# TASK DETAILS
Pick out and copy every line below that has the word "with".
-=-=-=-=-
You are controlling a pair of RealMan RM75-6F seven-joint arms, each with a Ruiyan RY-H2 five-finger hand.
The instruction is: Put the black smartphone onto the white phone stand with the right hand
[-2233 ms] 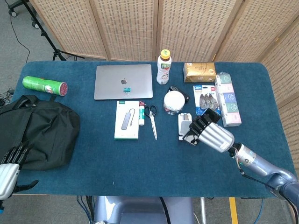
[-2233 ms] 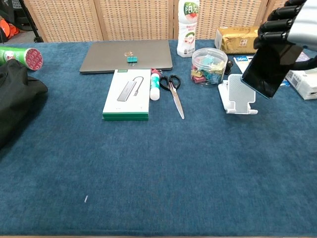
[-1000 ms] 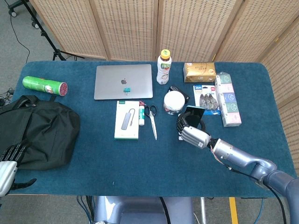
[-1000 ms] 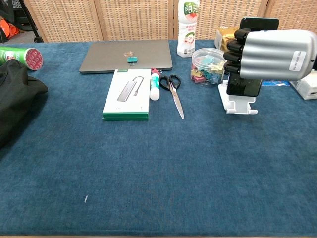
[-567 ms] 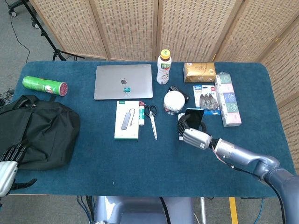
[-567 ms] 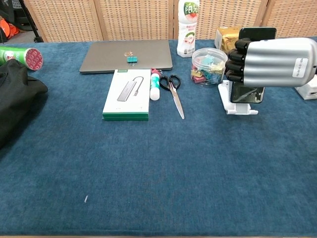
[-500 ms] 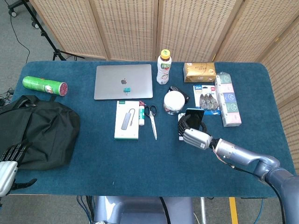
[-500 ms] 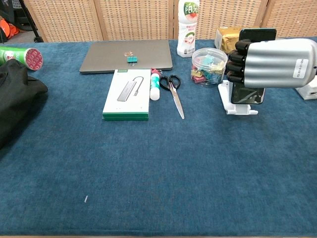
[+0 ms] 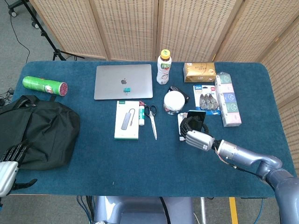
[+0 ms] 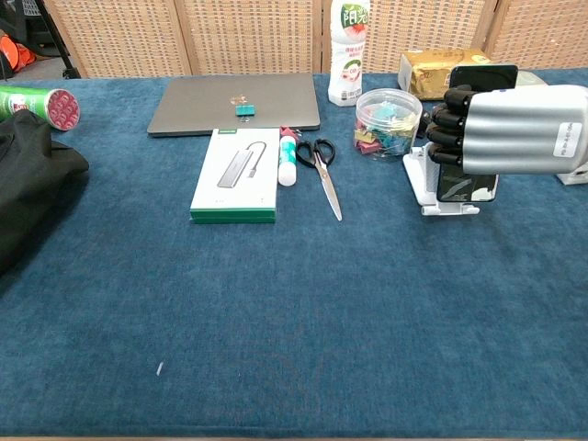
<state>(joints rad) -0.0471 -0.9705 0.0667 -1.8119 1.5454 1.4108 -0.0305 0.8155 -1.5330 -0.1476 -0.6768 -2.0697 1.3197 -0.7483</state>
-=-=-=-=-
# RESPONSE
You are controlling a pair of RealMan RM75-6F seven-joint arms, each with a Ruiyan RY-H2 five-finger hand.
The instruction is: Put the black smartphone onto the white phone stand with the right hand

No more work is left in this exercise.